§ Assignment
Your answer must match the material exactly, line for line.

◆ ◆ ◆

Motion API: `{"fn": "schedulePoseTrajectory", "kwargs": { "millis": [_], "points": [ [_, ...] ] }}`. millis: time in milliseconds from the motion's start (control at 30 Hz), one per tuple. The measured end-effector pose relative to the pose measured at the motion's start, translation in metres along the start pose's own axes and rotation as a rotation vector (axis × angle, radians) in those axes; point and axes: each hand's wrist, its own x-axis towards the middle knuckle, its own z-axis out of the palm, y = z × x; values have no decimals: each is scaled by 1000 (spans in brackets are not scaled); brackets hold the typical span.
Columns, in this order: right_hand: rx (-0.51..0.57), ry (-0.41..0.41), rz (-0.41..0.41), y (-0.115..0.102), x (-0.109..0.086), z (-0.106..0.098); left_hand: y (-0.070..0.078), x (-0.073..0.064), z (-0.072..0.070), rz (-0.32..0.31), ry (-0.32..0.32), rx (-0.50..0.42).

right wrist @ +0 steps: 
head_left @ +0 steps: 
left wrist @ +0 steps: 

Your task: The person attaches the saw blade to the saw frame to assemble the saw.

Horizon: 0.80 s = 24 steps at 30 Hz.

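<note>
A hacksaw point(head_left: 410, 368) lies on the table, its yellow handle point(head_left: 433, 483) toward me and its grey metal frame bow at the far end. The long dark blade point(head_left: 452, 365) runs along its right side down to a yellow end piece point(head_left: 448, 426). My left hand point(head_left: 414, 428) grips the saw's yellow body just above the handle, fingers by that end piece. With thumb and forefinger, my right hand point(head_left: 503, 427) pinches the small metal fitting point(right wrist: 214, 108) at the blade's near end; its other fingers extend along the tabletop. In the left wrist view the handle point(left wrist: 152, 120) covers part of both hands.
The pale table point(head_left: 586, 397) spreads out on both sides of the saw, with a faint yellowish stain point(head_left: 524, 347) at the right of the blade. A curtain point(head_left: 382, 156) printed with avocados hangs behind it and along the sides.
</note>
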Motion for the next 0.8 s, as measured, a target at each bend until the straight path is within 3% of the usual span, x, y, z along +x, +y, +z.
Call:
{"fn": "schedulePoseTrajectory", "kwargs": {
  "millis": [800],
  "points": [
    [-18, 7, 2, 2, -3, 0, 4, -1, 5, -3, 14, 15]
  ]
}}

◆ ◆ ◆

§ Your response
Motion API: `{"fn": "schedulePoseTrajectory", "kwargs": { "millis": [_], "points": [ [_, ...] ] }}`. millis: time in milliseconds from the motion's start (control at 30 Hz), one per tuple. The measured end-effector pose relative to the pose measured at the motion's start, translation in metres along the start pose's own axes and rotation as a rotation vector (axis × angle, radians) in those axes; point and axes: each hand's wrist, its own x-axis towards the middle knuckle, its own z-axis out of the palm, y = z × x; values have no decimals: each is scaled by 1000 (spans in brackets are not scaled); brackets hold the typical span.
Columns, in this order: right_hand: rx (-0.51..0.57), ry (-0.41..0.41), rz (-0.41..0.41), y (-0.115..0.102), x (-0.109..0.086), z (-0.106..0.098); left_hand: y (-0.070..0.078), x (-0.073..0.064), z (-0.072..0.070), rz (-0.32..0.31), ry (-0.32..0.32), rx (-0.50..0.42).

right wrist @ +0 steps: 
head_left @ +0 steps: 
left wrist @ +0 steps: 

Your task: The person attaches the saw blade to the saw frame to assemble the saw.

Horizon: 0.80 s = 24 steps at 30 Hz.

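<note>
A hacksaw point(head_left: 410, 368) lies on the table, its yellow handle point(head_left: 433, 483) toward me and its grey metal frame bow at the far end. The long dark blade point(head_left: 452, 365) runs along its right side down to a yellow end piece point(head_left: 448, 426). My left hand point(head_left: 414, 428) grips the saw's yellow body just above the handle, fingers by that end piece. With thumb and forefinger, my right hand point(head_left: 503, 427) pinches the small metal fitting point(right wrist: 214, 108) at the blade's near end; its other fingers extend along the tabletop. In the left wrist view the handle point(left wrist: 152, 120) covers part of both hands.
The pale table point(head_left: 586, 397) spreads out on both sides of the saw, with a faint yellowish stain point(head_left: 524, 347) at the right of the blade. A curtain point(head_left: 382, 156) printed with avocados hangs behind it and along the sides.
</note>
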Motion for the next 0.8 s, as measured, a target at each bend until the straight path is within 3% of the usual span, x, y, z along +x, +y, +z.
Call:
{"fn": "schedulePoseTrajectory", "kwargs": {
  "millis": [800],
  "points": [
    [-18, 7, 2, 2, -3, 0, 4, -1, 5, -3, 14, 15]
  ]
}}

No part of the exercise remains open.